WHAT THE TASK ASKS:
Nothing below is to be printed except the lines between the line holding "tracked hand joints" and the line holding "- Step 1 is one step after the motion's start", inclusive, each exactly as it appears.

RECORDS FOR THE TASK:
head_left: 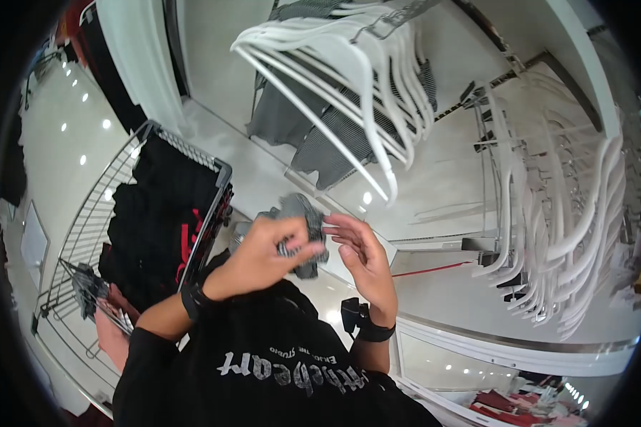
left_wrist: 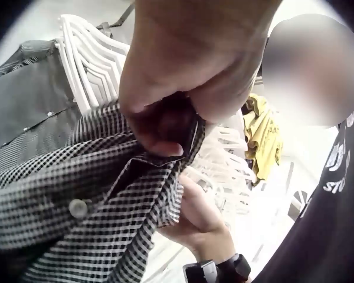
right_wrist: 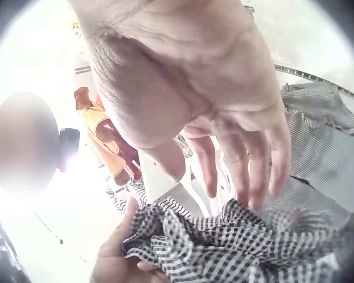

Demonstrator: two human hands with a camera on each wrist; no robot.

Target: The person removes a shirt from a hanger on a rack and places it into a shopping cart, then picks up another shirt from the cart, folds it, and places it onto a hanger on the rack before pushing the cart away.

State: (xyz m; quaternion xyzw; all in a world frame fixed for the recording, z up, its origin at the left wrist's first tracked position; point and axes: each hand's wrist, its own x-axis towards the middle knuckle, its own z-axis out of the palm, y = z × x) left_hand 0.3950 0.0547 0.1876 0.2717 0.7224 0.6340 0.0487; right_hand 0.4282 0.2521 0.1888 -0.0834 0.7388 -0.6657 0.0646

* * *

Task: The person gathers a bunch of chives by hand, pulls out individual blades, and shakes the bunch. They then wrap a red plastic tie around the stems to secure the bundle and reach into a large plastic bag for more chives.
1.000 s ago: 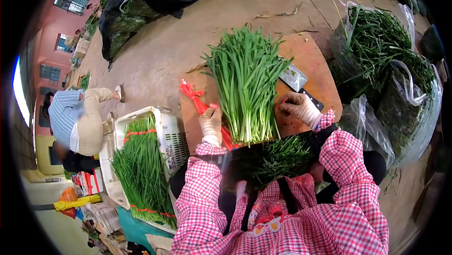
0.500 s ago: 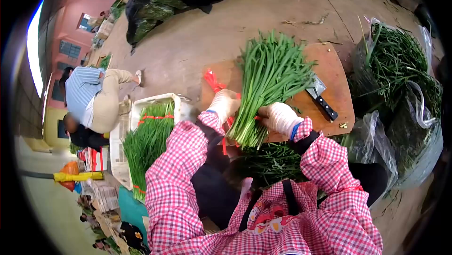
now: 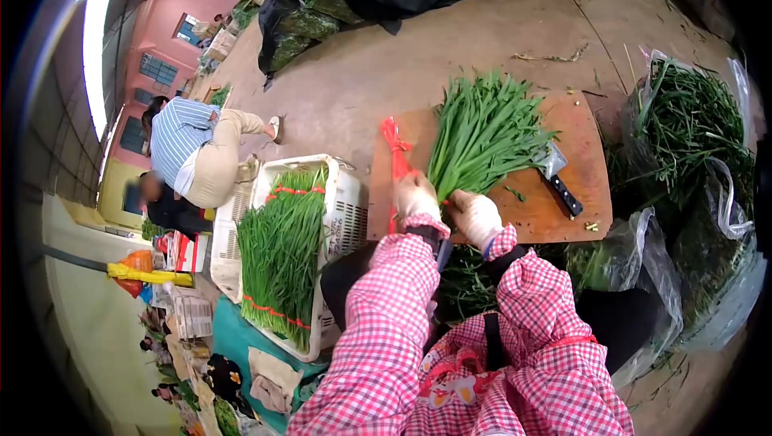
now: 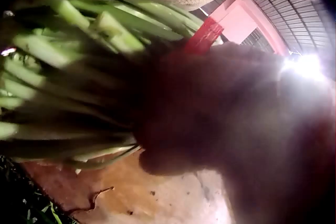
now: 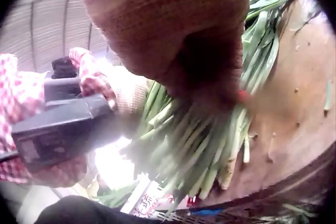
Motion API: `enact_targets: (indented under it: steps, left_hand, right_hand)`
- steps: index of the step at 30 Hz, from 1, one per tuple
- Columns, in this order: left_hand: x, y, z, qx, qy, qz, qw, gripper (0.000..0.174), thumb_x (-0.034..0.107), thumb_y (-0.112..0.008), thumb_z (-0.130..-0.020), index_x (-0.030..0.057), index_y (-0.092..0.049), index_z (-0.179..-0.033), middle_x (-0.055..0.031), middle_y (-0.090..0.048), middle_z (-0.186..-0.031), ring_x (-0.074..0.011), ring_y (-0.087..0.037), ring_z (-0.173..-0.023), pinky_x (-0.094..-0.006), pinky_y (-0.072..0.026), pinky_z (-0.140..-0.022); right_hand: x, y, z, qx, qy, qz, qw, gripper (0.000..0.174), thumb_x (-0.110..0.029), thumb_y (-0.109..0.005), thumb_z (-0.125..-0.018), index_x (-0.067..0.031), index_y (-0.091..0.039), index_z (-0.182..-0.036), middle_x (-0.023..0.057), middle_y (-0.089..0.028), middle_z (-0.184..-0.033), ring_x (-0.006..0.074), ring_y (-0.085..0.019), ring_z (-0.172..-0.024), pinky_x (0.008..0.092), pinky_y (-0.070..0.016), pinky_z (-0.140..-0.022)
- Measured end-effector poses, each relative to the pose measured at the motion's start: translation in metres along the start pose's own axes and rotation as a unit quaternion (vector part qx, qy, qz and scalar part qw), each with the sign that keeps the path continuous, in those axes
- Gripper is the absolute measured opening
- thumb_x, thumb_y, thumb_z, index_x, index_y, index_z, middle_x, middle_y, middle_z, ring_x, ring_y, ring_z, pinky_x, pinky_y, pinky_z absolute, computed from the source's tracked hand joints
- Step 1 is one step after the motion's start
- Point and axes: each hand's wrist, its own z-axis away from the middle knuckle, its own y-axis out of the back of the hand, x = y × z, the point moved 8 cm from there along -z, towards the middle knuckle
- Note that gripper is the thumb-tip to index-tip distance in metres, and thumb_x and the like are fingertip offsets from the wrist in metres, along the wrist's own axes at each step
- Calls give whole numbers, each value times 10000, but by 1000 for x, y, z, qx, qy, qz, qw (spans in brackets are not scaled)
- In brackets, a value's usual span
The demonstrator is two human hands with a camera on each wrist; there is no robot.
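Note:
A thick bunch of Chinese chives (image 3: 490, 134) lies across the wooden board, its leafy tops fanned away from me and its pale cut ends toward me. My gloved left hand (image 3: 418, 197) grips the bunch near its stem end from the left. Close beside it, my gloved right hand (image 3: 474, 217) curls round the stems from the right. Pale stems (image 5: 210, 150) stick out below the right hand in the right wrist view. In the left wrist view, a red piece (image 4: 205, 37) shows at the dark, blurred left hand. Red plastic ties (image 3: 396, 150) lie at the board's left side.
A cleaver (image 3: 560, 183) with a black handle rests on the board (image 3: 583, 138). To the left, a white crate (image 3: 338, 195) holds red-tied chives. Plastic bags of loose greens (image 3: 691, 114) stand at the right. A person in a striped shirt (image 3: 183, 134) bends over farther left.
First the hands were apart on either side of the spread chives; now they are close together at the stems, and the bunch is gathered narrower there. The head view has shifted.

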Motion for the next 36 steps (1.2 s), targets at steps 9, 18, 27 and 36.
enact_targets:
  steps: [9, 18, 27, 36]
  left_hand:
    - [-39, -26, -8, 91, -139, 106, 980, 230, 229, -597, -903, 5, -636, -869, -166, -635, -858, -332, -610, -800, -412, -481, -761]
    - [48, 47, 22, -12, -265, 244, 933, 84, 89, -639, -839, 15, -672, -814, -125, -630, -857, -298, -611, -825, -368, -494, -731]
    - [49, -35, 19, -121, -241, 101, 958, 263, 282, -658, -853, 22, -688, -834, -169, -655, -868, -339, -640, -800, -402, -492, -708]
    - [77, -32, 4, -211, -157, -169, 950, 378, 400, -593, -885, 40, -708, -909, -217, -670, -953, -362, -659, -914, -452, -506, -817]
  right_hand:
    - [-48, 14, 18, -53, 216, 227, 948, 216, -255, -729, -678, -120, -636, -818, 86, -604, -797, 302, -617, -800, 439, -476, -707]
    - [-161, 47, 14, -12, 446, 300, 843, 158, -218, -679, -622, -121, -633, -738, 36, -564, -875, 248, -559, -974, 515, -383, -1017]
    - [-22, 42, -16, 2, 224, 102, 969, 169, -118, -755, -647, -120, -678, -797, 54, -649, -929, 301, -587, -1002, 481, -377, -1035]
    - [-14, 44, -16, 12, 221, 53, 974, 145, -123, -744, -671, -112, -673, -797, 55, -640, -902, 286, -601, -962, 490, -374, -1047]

RESPONSE BELOW:
- thumb_x, thumb_y, thumb_z, index_x, index_y, index_z, middle_x, middle_y, middle_z, ring_x, ring_y, ring_z, pinky_x, pinky_y, pinky_z absolute, computed from the source's tracked hand joints
- Step 1 is one step after the motion's start

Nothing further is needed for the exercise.